Nonprofit founder, children’s book author, physician: A triple threat against COVID-19
Alumna Karen Tsai and her brother, Kevin, (lower left panel) presented the 2020 Emmy award for outstanding supporting actor in a drama series to actor Billy Crudup (upper right panel). (Photos: Courtesy of AP/Invision for the Television Academy; © 2020 Television Academy.)

Nonprofit founder, children’s book author, physician: A triple threat against COVID-19

Endocrinologist Karen Tsai ’13 founded a nonprofit that donates personal protective equipment to health workers, produced a book to help children understand the pandemic and even made a guest appearance at this year’s Emmy Awards. [4 min read]
ByMeredith McGroarty

When the COVID-19 pandemic hit, Karen Tsai ’13 was working as a resident in internal medicine at LAC + USC Medical Center, where she got a firsthand view of the city’s rapidly worsening infection rate. But when hearing about the dire situation her friends and colleagues in New York were facing, she knew she had to help.

So in March 2020, Tsai and a colleague founded Donate PPE, a nonprofit that aimed to amass personal protective equipment (PPE) donations and disperse them to hospitals and other places that needed them the most. What she anticipated to be a local distribution network soon grew to a national organization that has sent face masks, face shields, gloves and other protective equipment to nearly every U.S. state, plus Uganda.

Donation stations

Tsai, who majored in biological sciences at the USC Dornsife College of Letters, Arts and Sciences, grew up in Arcadia, California, close to the university she would later attend. After graduating from USC Dornsife, Tsai headed to the Renaissance School of Medicine at Stony Brook University, where she earned her M.D.

Back in Los Angeles for her residency, Tsai remained in contact with her Stony Brook classmates, whose stories about the dire lack of PPE in New York prompted her to team up with a Bay Area colleague, one who had a background in web design, to see if they could get such equipment to people who needed it. Along with Tsai’s brother Kevin, they set up a small web platform to connect individuals with extra PPE — woodworkers with some spare N95 masks, for example — to health workers who needed it.

When the project gained national attention, larger corporations, like the Ford Motor Company, began to contact the organization, offering up their extra face masks, shields and other equipment. Soon, Donate PPE was able to supply equipment to other venues, such as schools, food banks and homeless shelters.

Tsai was initially daunted by the thought of having to write to CEOs or coordinate logistics, but she quickly got over her fear of the unknown.

“This pandemic really taught me to think outside of the box. Use your skill set and don’t be afraid to ask for help. When things get rough, and people can come together, that’s when magic happens,” she says.

Teaching children about COVID-19

But while equipment is necessary to fight the virus, the goal is to stop its spread, and one of the best ways is through education, Tsai says. She adds that her parents are from Taiwan, and that country’s use of COVID-19 prevention education has helped keep virus rates relatively low.

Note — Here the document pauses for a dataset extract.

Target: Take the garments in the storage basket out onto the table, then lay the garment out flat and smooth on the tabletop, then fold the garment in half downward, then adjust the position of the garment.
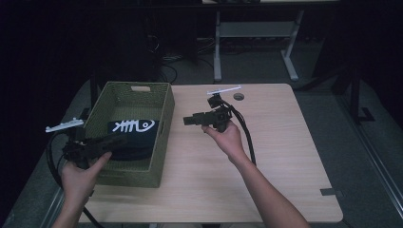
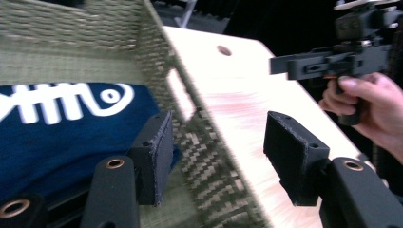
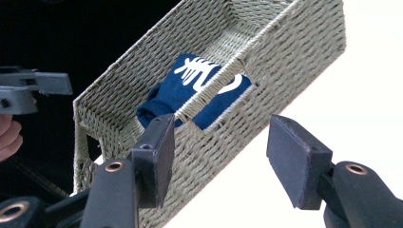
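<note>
A folded navy cloth with a white fish-bone print (image 1: 134, 133) lies inside the green woven basket (image 1: 164, 102) at the left of the wooden table (image 1: 275, 156). The left gripper (image 1: 116, 140) hangs over the basket's near-left corner just beside the cloth, jaws apart and empty. The right gripper (image 1: 186, 120) is held above the bare tabletop just right of the basket, its tips pointing at the basket wall, jaws likewise apart with nothing between them, clear of the cloth.

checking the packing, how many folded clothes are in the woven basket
1. A folded dark blue cloth with a white fishbone print lies on the floor of the olive-green woven basket, toward its near end. Anything tucked under it would be hidden.
</note>
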`<state>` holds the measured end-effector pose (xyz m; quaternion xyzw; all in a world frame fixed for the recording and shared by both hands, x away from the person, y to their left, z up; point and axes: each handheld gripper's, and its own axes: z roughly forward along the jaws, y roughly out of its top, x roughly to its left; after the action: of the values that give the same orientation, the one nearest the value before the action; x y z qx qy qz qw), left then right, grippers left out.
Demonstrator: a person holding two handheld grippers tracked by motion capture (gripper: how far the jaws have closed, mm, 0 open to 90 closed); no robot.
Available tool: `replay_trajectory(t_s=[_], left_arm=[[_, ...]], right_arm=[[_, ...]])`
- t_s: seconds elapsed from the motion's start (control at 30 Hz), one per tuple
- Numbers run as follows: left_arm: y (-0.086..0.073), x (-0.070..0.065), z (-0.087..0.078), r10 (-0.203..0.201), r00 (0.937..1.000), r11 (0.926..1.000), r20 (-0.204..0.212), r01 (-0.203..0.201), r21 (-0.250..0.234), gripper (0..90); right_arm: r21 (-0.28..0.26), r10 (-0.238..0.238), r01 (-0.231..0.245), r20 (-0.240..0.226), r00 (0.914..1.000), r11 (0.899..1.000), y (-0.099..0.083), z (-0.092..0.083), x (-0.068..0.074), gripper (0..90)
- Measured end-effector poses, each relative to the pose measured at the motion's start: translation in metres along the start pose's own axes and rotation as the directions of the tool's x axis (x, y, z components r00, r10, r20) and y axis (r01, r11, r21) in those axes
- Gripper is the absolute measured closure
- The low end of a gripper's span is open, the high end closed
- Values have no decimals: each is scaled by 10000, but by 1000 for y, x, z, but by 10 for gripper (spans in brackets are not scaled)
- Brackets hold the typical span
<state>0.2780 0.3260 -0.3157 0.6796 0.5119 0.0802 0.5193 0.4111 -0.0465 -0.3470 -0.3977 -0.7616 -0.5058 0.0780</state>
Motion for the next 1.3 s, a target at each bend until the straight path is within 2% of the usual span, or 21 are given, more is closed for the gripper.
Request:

Thus, Tsai decided to create a book to educate children about the virus. She reached out to illustrator and cartoonist Guy Gilchrist, the cartoonist who created The Muppets comic strip featuring Jim Henson’s iconic characters, to help her create a book that would be educational without being patronizing or frightening. The result is Monster Dance (Madeleine Editions), a multimedia ebook that tells the story of a girl and a dog conquering their fears of a “monster” lurking outside their home. Tsai, who served as a consultant for the book, said that creating the work as an e-book was more in keeping with the online nature of learning children have been experiencing lately.

“It has some graphics, some words and some animation that can capture a child’s interest as well as a child’s attention span,” she explains.

A portion of the proceeds of the book were donated to PPE efforts, some books were donated to children’s hospitals and some books were sold at a low cost to classrooms, she says.

Spotlight on humanitarianism

Tsai’s efforts during the pandemic captured the attention of one of her former USC classmates who works with the Television Academy on the Emmy Awards. Telling Tsai that the academy was looking for a way to honor frontline and essential workers, her classmate urged Tsai and her brother to apply to present an award. The siblings were shocked to be picked but happy to participate. Thus, in scrubs and stethoscopes rather than a ball gown and a tuxedo, Tsai and her brother presented the award for outstanding supporting actor in a drama series. (Winner: Billy Crudup in The Morning Show.)

“It was great, and it gave us a platform and a voice to address the general public about what you can do, individually, to prevent the spread of the pandemic,” she says.

Tsai has been thinking about the future of her organization once the coronavirus pandemic ends. Her group might shift to education, teaching people about better approaches to stockpiling, and how to distribute stockpiles so that they are in the right place when needed. Regardless of the direction, she says, preparedness will be essential for when — not if — another superbug or pandemic happens.